As for this, have you bothered checking the portion of income used on necessities? Increased need for dense urbanization in cities developed as sprawl and eternal penny-pinching have caused some aspects of quality of life to decline, but when it comes to stuff outside needs, it's utterly exploded upwards. We have privately owned
space programs at this point, the only genuine complaints to be had come
entirely down to "but the rich are
obscenely above us!" or the aforementioned penny-pinching making quality go down.
Regarding the former, it's an inevitability of having
any sort of hierarchy where wealth
can concentrate at the top. The question to ask isn't how big the gap between top and bottom is, it's how things are towards the bottom and how much damage the top is
actually able to do. And that continues to prove to decline, in the few ways it
does decline, due to immense scaling difficulties with high-standard lifestyle needs and cutting costs, rather than the ability to do so declining. Everyone against Capitalism banks on somehow keeping the ability to do so intact after completely overhauling the economy and being able to somehow act on that ability under fundamentally different resource distribution methods without breaking anything out of incompetence or ignorance.
Overall, it's an issue of Capitalism having some perverse incentives in its current dominant form.
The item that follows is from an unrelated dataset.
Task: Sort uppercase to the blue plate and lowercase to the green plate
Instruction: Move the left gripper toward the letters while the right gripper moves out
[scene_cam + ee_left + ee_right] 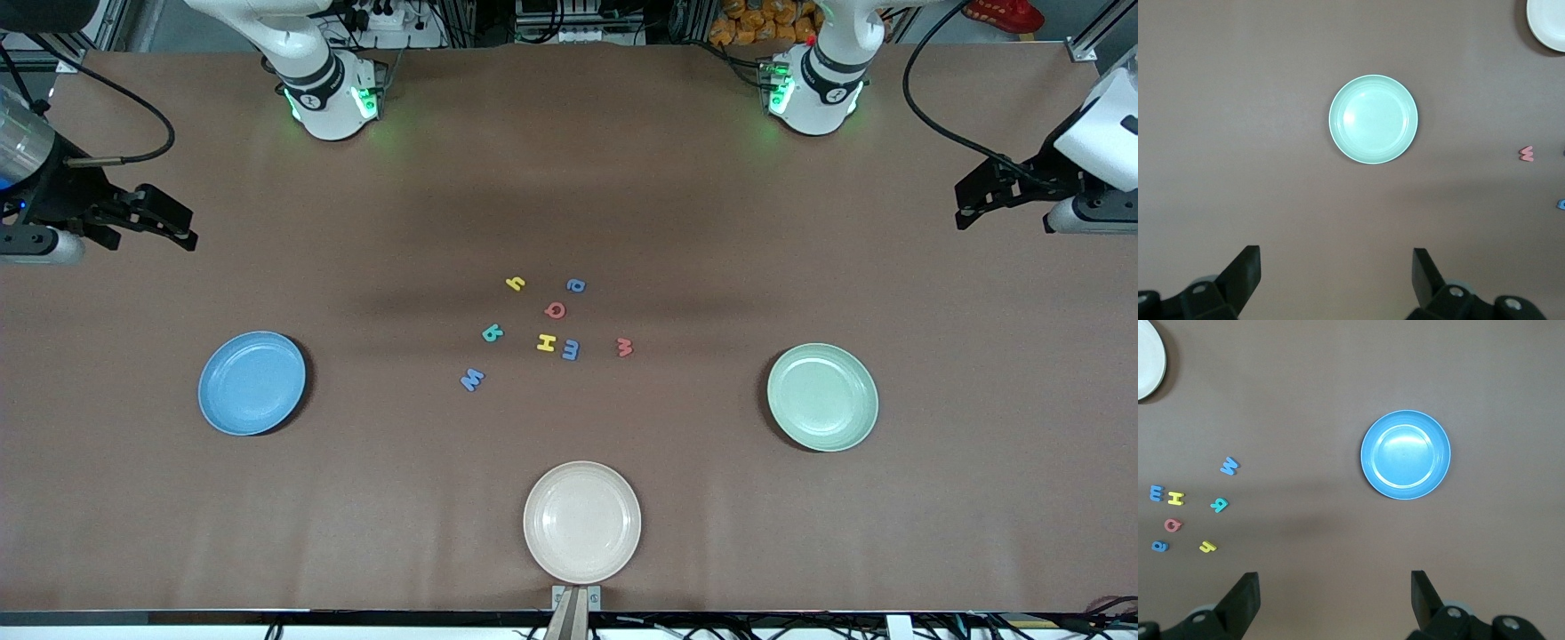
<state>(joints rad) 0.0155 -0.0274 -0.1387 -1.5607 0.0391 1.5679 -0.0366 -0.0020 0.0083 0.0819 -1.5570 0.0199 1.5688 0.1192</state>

These can mostly be solved with proven-to-work regulations. The alternatives fail because of much more fundamental problems in having incentives at all. Sure, you count sustain the world's current living standards on the work of 5% of the population, but how do you get that 5% working and how do you make sure they're doing the right jobs? It also generates a remarkably stagnant system because temporary interests are extremely hard to fulfill and there's entirely separate problems involved in incentivizing progress.
A big thing to realize about why the penny-pinching is so dominant is that the highly-developed contries consume
obscene amounts of resources. You'd need another five Earths to give the whole world American living standards,
just for the food. Capitalism handles this trivially, dealing with resource bottlenecks by turning to alternatives and making solutions and just upping the costs until sustainable consumption and expense rates are reached. Any sort of planned economy seeking to give the highest standard of living to everyone inherently can't, because the only solutions are either
forcing innovations to solve the issue or reduce the standard of living, defeating some point of the system either way.